» **TASK STATEMENT**:
From the data below, retype exactly the lines starting with the one that contains "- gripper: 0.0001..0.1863" and ending with the one that contains "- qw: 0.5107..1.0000", both included.

Source data:

%%

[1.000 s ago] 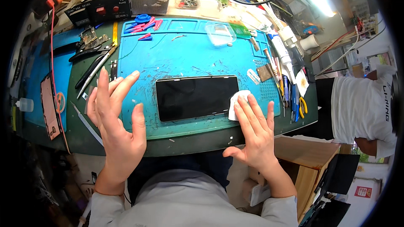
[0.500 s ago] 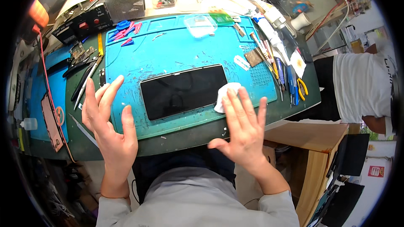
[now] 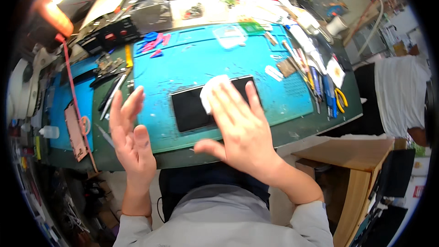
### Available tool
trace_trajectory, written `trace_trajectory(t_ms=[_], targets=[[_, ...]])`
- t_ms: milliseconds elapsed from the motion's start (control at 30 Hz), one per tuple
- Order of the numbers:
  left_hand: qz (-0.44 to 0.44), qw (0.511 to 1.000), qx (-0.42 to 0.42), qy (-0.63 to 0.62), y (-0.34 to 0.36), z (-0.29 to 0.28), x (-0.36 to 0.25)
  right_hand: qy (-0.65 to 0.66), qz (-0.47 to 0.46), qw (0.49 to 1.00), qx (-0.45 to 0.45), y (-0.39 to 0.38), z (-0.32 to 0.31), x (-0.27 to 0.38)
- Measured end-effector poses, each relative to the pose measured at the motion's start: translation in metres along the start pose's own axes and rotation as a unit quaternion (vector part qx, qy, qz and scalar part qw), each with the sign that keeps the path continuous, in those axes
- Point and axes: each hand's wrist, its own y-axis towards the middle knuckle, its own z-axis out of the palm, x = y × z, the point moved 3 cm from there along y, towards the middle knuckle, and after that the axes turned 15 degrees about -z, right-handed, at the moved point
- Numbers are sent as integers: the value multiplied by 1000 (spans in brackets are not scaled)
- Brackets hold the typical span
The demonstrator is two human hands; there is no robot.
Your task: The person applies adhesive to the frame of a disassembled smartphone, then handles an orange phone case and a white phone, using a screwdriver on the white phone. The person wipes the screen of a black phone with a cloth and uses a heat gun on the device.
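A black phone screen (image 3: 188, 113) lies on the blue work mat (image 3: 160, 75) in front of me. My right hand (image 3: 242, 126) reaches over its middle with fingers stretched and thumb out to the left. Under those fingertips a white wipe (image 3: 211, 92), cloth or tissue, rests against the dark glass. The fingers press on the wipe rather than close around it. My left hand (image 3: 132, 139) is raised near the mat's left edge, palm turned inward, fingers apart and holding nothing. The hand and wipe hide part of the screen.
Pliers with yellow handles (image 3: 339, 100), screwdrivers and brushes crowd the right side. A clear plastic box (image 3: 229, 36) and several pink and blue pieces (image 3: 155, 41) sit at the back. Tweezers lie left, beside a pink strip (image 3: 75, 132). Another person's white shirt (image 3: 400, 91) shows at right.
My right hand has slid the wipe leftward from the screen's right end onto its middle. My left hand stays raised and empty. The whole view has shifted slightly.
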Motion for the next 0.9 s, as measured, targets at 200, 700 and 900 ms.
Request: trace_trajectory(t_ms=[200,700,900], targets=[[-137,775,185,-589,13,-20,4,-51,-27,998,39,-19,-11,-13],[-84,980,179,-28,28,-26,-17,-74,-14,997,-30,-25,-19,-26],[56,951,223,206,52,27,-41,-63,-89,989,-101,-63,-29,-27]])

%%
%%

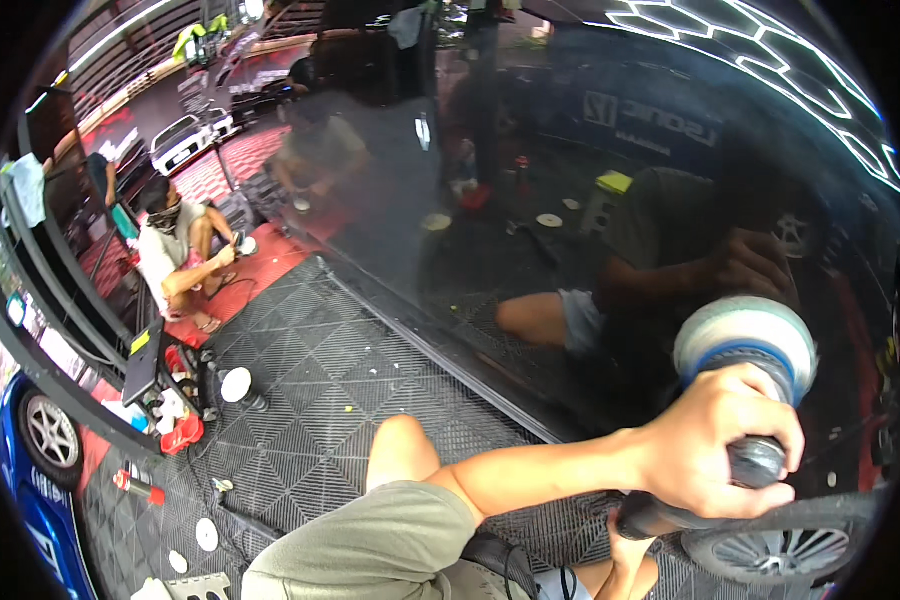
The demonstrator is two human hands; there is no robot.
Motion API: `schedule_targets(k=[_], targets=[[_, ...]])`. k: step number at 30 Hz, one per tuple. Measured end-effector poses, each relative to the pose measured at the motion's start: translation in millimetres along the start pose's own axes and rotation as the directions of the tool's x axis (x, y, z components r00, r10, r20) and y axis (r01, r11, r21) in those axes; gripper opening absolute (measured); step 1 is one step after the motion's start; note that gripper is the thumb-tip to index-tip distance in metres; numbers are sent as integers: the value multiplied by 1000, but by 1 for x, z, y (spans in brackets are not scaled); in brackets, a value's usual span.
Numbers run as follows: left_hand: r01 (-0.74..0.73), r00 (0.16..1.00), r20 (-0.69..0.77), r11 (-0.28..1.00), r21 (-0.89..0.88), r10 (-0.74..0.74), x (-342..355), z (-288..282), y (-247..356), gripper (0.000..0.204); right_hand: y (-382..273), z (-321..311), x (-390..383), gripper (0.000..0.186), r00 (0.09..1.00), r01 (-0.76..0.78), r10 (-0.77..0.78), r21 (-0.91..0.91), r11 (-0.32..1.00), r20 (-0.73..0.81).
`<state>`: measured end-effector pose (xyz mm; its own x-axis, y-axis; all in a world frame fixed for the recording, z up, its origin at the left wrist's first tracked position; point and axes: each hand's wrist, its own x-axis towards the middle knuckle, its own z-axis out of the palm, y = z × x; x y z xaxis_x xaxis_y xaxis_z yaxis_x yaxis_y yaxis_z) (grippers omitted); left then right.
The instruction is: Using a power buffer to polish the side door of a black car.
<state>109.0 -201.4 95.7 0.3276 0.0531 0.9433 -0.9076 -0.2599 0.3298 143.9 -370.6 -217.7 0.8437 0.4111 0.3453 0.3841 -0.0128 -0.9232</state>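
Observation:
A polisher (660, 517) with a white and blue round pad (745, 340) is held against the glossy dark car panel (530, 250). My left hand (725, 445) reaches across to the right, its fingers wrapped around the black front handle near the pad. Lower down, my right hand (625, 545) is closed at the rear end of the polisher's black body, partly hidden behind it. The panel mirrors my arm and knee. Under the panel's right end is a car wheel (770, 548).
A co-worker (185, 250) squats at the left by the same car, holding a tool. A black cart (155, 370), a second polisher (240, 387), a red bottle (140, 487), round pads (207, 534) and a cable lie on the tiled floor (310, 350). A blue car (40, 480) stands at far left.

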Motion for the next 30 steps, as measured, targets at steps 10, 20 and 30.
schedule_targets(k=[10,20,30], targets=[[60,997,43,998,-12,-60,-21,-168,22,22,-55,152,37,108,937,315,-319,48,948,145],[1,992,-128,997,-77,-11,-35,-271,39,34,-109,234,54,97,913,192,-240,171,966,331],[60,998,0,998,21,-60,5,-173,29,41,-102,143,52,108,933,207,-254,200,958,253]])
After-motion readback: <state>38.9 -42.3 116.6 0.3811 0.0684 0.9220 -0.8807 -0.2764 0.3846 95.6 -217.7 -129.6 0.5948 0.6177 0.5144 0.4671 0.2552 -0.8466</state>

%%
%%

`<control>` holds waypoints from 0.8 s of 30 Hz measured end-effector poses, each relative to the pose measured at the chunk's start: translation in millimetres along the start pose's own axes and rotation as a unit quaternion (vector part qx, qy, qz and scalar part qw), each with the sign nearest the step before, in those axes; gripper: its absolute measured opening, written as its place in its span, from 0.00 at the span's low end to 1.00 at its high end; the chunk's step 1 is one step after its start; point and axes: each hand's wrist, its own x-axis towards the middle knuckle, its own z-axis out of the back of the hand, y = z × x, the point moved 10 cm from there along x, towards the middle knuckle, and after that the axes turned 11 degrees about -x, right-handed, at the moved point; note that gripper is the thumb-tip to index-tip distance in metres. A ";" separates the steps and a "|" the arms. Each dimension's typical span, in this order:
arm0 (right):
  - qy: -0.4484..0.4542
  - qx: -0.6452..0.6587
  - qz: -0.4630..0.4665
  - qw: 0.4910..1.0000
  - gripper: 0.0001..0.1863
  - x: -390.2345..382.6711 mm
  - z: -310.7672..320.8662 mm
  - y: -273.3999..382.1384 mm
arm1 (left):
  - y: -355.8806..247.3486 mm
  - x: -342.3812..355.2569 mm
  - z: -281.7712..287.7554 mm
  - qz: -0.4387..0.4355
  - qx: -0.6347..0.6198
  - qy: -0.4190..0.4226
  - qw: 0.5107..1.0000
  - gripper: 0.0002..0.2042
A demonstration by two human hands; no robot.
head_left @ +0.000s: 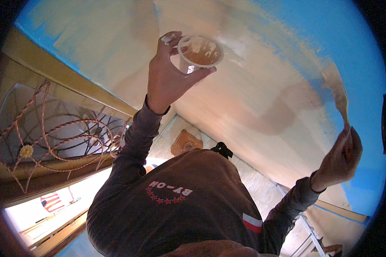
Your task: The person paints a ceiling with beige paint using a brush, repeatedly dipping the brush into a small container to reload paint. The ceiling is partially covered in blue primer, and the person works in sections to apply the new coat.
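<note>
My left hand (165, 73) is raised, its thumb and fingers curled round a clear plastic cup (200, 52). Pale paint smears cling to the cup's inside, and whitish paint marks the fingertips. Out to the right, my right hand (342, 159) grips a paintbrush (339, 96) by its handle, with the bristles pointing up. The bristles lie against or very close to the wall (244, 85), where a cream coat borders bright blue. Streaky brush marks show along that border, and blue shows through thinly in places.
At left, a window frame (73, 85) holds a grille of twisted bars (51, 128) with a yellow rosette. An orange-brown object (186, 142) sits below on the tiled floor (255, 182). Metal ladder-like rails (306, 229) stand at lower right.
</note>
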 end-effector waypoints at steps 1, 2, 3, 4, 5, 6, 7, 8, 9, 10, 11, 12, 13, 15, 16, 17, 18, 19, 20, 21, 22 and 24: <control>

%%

» **SOLVED PROBLEM**:
  - gripper: 0.0001..0.1863
  - x: -390.2345..382.6711 mm
  - z: -310.7672..320.8662 mm
  - y: -273.3999..382.1384 mm
arm1 (left):
  - y: -355.8806..247.3486 mm
  - x: -342.3812..355.2569 mm
  - z: -281.7712..287.7554 mm
  - qz: -0.4387..0.4355
  - qx: -0.6347..0.6198
  - qy: -0.4190..0.4226
  - qw: 0.5107..1.0000

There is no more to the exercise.